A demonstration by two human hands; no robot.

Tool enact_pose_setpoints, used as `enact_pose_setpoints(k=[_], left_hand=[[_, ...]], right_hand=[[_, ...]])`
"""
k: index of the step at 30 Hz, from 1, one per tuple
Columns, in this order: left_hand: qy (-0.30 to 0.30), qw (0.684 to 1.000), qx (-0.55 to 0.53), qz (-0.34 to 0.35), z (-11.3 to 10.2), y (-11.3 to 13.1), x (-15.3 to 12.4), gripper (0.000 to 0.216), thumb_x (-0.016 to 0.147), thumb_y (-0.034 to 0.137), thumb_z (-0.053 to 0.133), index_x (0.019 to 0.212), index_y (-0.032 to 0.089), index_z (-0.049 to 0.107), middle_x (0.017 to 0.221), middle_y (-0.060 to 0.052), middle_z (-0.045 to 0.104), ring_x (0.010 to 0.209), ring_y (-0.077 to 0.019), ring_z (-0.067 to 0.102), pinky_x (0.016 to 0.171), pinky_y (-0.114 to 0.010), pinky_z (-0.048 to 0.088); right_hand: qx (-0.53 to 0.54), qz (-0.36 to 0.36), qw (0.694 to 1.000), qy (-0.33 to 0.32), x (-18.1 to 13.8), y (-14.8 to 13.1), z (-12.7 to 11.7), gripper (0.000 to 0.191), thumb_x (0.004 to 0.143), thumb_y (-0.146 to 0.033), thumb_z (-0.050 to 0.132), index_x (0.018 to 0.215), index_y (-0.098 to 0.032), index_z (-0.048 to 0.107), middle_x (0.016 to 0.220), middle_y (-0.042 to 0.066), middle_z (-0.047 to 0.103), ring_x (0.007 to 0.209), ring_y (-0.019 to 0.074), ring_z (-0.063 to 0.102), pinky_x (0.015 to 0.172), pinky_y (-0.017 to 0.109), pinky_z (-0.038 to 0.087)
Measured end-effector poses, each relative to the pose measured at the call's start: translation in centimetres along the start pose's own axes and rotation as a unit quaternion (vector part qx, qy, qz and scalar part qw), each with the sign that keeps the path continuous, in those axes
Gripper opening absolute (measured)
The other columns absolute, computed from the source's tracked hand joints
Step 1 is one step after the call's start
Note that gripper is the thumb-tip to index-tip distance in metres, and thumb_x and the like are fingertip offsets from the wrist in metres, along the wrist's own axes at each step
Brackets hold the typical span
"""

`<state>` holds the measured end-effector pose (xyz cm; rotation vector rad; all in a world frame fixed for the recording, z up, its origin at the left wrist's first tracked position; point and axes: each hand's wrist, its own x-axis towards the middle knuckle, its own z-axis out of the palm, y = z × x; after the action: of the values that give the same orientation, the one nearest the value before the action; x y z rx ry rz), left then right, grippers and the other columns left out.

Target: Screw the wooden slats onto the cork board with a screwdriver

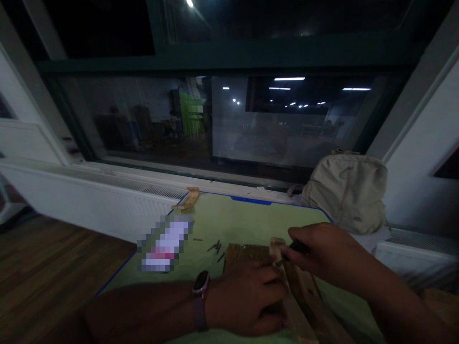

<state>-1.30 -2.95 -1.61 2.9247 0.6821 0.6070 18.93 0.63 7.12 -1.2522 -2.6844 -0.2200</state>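
- the right hand [315, 246] is clenched around a small, dark tool [299, 246], its shape mostly hidden, at the far end of a narrow, pale wooden strip [296, 310].
- the left hand [247, 296], with a dark-faced watch [201, 282] on its wrist, lies across a flat, brown wooden block [247, 251], fingers reaching to the strip; whether they grip it or only press, i cannot tell.
- strip and block lie on the pale green, blue-edged tabletop [236, 217], at its near part.
- the left fingertips are just beside the tool, so a slip under force could hurt them.
- if the left hand's hold is loose, the strip could twist or slide.
- thin, dark, nail-like pieces [217, 246] lie loose left of the block; a sweep of the left forearm could scatter them.
- dim light could make the tool's tip easy to misjudge.
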Motion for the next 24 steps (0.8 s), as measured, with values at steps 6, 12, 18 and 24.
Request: enact_pose_setpoints(k=[6, 12, 18, 24], left_hand=[[-0.013, 1.000, 0.001, -0.002, 0.0, -0.1, 0.1, 0.034, 0.092, 0.043, 0.059, 0.110, 0.014, 0.058, 0.112, -0.007, 0.062, 0.106, -0.0232, 0.058, 0.103, -0.035, 0.043], [-0.022, 1.000, 0.000, 0.000, -0.3, 0.1, 0.1, 0.034, 0.094, 0.044, 0.055, 0.112, 0.014, 0.057, 0.111, -0.008, 0.062, 0.103, -0.0229, 0.059, 0.097, -0.035, 0.047], [-0.024, 1.000, -0.001, -0.013, -0.2, 0.1, 0.0, 0.035, 0.095, 0.045, 0.054, 0.113, 0.015, 0.057, 0.115, -0.008, 0.062, 0.109, -0.0246, 0.058, 0.100, -0.036, 0.045], [-0.018, 1.000, 0.009, -0.002, -0.2, 0.0, 0.1, 0.033, 0.095, 0.044, 0.055, 0.108, 0.014, 0.057, 0.114, -0.008, 0.062, 0.105, -0.0219, 0.060, 0.099, -0.033, 0.046]], right_hand=[[-0.076, 0.046, 0.995, 0.032, 0.5, 0.1, 0.2, 0.039, 0.093, -0.049, 0.046, 0.069, -0.020, 0.056, 0.057, 0.005, 0.064, 0.053, 0.0204, 0.060, 0.051, 0.028, 0.019], [-0.031, 0.040, 0.999, 0.005, -0.2, 0.6, -0.3, 0.035, 0.099, -0.042, 0.034, 0.080, -0.021, 0.054, 0.067, 0.005, 0.065, 0.059, 0.0208, 0.061, 0.054, 0.029, 0.026], [0.110, 0.017, 0.992, -0.054, -0.4, 0.3, -0.7, 0.021, 0.098, -0.039, 0.037, 0.088, -0.022, 0.044, 0.074, 0.003, 0.062, 0.065, 0.0184, 0.058, 0.056, 0.027, 0.033], [0.254, -0.055, 0.961, -0.091, -0.6, 0.4, -1.5, 0.013, 0.098, -0.028, 0.040, 0.092, -0.021, 0.049, 0.086, 0.002, 0.063, 0.076, 0.0160, 0.060, 0.066, 0.027, 0.044]])
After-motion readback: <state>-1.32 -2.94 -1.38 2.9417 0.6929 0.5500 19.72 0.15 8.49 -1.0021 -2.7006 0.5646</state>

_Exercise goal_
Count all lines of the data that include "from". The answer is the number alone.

_Response box_
3